Perché è in questo terzo volume che il gioco dell'ambivalenza che Ferrante ha adottato come espediente narrativo, mettendo in scena due amiche ugualmente “valenti”, si manifesta all'ennesima potenza. Non tanto e non solo perché le due bambine entrambe intelligenti seppur in modo diverso che crescono in un quartiere popolare alla periferia di Napoli si amano e si odiano, competono e si alleano, si lasciano e si ritrovano per tutta una vita in un gioco di reciproco rispecchiamento che le fa esistere entrambe nelle loro differenze. Ma soprattutto perché si potrebbe anche ipotizzare che siano la stessa persona, lo stesso personaggio.
Uno sdoppiamento narrativo - un espediente, appunto - che sembra nascondere una interrogazione sul sé femminile drammatica e radicale. Come se Ferrante volesse chiedersi e chiederci: cosa poteva accadere, quale poteva essere la sorte di una creatura di sesso femminile nata alla fine della guerra in un “rione” sottoproletario di una città del Mezzogiorno? Le due protagoniste hanno la stessa data di nascita: agosto 1944. Se Elena, narratrice in prima persona, non avesse continuato gli studi poteva aver scelto di sposare un camorrista come è accaduto a Lila? Se non avesse avuto la fortuna di potersene andare da Napoli sarebbe finita a lavorare in fabbrica? Se non avesse sposato un intellettuale, se non avesse scritto un libro, se non…
La storia di Elena è il frutto di una serie di scelte più o meno consapevoli, ma quello che sarebbe invece potuto essere è ancora lì, nella storia di Lila, e viceversa. La scomparsa dell’amica a 66 anni – evento che mette in moto la stesura della quadrilogia - per Elena è come la scomparsa di una parte di sé, un vuoto incolmabile, un lutto con cui non può venire a patti, e che sembra scatenare una sorta di resa dei conti con se stessa, rintracciabile nell’andamento della narrazione, nella scelta stilistica che fa della sua scrittura un rendiconto affannato in un'urgenza incontenibile che scava nella memoria e nei sentimenti con un bisturi affilato, senza badare al sangue. E, dal punto di vista letterario, senza neanche preoccuparsi di compiere un ri-attraversamento apparentemente acritico – puramente descrittivo, sfondo e contesto - di una serie di luoghi comuni: un “certo” '68, una visione riduttiva del femminismo autocoscienziale, una parodia della figura del “terrorista”, o almeno di quella zona grigia tra movimento e lotta armata che molte/i della sua generazione hanno costeggiato.
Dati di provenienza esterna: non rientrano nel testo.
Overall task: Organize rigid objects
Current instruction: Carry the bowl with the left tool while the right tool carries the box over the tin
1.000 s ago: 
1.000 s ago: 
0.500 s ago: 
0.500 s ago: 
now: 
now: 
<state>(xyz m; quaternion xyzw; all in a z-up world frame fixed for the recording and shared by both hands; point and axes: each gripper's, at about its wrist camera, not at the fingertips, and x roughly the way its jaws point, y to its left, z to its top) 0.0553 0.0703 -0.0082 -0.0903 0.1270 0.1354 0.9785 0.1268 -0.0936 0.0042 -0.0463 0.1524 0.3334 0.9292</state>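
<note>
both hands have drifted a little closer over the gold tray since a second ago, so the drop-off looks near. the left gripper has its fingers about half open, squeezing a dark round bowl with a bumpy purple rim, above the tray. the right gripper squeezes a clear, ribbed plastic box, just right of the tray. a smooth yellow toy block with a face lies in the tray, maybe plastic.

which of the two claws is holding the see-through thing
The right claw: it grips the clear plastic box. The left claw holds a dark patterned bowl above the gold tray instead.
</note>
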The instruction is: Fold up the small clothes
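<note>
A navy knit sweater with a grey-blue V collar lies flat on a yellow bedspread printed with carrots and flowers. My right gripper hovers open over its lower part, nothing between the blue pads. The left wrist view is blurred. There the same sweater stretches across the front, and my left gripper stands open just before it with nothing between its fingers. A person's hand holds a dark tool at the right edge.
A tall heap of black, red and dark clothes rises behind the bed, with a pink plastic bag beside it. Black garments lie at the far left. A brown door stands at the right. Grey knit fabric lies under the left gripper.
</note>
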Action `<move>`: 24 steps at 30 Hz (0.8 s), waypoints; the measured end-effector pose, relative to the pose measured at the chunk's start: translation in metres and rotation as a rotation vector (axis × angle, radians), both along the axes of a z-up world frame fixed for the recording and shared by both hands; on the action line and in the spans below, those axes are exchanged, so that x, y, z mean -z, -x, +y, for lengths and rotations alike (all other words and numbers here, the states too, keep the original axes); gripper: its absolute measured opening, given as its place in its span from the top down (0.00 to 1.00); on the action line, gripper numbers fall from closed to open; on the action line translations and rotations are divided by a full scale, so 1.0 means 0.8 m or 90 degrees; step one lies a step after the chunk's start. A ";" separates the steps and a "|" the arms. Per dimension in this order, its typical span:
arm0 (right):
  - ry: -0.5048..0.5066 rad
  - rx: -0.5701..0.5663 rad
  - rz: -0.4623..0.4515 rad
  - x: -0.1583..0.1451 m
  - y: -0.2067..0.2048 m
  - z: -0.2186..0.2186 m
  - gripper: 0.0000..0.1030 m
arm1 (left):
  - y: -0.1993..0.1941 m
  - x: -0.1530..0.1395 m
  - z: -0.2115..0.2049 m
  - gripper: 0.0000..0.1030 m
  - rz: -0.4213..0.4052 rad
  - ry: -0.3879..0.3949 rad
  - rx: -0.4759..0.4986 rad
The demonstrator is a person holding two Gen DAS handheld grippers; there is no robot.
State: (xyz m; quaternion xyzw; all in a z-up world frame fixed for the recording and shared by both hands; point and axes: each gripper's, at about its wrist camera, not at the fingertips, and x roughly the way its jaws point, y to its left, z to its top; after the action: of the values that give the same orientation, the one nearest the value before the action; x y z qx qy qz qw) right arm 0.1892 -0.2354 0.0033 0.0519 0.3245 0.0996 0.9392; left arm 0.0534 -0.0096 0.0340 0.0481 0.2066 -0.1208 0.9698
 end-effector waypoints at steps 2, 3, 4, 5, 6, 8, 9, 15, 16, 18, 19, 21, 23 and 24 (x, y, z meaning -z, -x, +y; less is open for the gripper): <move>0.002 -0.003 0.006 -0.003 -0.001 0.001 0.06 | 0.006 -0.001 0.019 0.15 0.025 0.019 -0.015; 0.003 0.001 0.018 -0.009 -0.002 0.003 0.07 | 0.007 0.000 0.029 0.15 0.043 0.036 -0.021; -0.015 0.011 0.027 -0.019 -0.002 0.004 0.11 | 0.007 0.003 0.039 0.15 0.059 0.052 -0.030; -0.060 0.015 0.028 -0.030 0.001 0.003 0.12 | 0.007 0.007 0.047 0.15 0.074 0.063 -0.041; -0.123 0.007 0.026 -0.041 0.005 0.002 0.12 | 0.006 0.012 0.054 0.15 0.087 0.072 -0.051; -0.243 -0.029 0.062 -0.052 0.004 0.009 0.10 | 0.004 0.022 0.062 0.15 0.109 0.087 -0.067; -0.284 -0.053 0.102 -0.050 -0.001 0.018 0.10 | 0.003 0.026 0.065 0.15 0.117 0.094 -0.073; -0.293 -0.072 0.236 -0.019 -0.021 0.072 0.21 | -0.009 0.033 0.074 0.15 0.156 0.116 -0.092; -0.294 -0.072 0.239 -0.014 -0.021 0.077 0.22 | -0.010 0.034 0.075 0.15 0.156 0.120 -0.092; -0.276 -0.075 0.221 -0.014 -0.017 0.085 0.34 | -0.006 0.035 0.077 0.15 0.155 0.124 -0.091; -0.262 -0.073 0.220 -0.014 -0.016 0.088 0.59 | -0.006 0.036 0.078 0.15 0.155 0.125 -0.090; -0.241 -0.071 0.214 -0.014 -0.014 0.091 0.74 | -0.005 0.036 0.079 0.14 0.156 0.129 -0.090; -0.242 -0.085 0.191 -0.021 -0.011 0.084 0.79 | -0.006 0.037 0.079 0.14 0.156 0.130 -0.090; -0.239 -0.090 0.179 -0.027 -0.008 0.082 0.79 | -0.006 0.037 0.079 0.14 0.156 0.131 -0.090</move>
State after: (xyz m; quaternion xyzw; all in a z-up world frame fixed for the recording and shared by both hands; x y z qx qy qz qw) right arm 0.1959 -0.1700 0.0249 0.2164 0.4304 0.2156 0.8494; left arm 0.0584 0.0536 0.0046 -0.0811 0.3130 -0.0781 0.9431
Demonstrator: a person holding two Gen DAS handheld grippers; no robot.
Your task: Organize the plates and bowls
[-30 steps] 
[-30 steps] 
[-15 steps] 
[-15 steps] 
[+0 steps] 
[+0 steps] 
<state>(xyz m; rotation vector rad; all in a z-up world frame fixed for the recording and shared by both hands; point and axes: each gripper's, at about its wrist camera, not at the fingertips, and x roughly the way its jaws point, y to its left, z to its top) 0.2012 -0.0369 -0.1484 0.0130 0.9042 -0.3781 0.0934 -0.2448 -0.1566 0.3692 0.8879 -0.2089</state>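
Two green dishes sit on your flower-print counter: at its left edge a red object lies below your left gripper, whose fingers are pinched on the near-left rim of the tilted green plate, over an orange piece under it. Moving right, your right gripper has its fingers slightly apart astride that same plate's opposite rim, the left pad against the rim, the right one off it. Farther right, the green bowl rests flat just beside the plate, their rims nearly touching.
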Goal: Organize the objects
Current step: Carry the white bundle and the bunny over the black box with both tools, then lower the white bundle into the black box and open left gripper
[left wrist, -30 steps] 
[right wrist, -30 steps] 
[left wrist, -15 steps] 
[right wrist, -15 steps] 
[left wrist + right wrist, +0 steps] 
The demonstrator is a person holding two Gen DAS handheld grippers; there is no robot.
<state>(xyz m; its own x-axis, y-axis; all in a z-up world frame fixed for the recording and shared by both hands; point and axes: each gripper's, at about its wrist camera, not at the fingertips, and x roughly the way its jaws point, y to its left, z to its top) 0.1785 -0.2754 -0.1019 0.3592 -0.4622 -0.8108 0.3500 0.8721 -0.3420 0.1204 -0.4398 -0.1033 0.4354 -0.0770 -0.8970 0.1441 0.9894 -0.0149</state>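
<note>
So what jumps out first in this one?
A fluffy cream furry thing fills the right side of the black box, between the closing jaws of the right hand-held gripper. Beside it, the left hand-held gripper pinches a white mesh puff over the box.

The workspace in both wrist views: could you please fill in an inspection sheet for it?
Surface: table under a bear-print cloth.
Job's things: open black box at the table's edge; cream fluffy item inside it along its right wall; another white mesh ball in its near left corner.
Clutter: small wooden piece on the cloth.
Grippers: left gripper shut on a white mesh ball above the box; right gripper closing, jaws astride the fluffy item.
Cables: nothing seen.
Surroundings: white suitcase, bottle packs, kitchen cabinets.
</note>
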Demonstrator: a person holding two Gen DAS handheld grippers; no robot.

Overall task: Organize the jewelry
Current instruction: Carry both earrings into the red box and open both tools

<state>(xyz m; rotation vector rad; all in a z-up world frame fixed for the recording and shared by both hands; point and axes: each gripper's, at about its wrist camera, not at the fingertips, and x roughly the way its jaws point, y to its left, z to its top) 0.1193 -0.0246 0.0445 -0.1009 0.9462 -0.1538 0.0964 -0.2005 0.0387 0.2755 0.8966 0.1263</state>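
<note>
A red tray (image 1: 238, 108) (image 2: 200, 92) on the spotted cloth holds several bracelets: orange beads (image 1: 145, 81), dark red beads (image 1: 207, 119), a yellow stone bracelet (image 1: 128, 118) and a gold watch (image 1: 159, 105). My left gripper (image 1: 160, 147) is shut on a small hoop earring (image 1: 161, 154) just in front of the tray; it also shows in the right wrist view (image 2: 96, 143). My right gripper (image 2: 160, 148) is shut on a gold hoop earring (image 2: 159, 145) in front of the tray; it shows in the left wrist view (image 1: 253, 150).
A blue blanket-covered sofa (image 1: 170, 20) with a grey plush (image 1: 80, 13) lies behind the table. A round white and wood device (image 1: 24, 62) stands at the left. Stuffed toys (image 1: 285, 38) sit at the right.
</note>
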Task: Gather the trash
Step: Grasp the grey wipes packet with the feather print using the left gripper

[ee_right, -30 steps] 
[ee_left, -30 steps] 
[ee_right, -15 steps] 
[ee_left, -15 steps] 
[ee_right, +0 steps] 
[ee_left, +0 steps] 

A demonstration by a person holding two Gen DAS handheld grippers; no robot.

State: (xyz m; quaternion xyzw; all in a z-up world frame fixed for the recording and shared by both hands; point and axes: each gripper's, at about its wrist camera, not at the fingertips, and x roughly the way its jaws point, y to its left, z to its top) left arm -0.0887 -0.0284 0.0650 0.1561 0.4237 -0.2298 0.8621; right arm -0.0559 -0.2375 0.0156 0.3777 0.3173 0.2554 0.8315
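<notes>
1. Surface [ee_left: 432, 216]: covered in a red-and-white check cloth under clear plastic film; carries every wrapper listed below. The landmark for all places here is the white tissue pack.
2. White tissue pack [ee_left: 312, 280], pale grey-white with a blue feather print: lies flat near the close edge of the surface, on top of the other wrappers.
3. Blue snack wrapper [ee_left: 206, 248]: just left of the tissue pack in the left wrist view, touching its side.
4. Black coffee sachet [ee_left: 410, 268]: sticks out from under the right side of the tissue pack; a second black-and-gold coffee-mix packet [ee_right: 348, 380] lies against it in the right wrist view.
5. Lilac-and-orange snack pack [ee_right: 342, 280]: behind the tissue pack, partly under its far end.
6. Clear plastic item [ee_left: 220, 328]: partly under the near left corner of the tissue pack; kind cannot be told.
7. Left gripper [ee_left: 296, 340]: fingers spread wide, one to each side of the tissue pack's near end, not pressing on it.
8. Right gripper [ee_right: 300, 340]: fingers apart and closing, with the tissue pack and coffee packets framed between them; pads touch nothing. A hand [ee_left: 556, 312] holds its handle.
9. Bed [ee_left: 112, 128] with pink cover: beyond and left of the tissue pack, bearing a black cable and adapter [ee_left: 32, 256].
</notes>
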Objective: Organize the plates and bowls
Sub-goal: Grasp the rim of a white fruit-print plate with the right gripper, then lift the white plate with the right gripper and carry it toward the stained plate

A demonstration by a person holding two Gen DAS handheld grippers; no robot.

Ma non è questo, mi pare, ciò che le sta a cuore. Ferrante non fa “cronaca” né dà una interpretazione degli anni Settanta con cui si può – come lettrici, specie se della stessa generazione o giù di lì - essere d'accordo o dissentire: la dimensione pubblica e quella privata sono in ogni caso, e in ugual maniera, riconducibili in primissima istanza a quelle due singole vite, l'una “fuggita” in una dimensione che non le apparterrà mai fino in fondo – l'ambiente intellettuale del marito, le città: Pisa e poi Firenze con le loro l'università, Milano e l'universo delle case editrici, dei critici e delle presentazioni. L'altra “restata” a Napoli, ma non una Napoli qualunque, una città a sua volta bifronte: la periferia, il rione, la fabbrica di insaccati, lo squadrismo anti-sindacale e l'abbrutimento, contrapposti alle boutique di Piazza dei Martiri (per dire della parte, ancora oggi, più chic della città) dove la camorra si ingentilisce riciclando il suo denaro sporco, e a una intellettualità di sinistra fortemente segnata dall'appartenenza di classe anche quando si professa ultraradicale. E per inciso va detto che non di poco peso nella tessitura narrativa è la componente di classe che Ferrante ha costantemente presente, inestricabile legata alla dimensione della città:
Chissà quale sentimento avrei avuto di Napoli, di me, se mi fossi svegliata tutte le mattine non al rione ma in uno di quei palazzi della litoranea. Cosa cerco? Cambiare la mia nascita? Cambiare, insieme a me stessa, anche gli altri? Ripopolare questa città ora deserta con cittadini senza l'assillo della miseria o dell'avidità, senza astio e senza furie, capaci di godersi lo splendore del paesaggio come le divinità che una volta lo hanno abitato? (p. 205)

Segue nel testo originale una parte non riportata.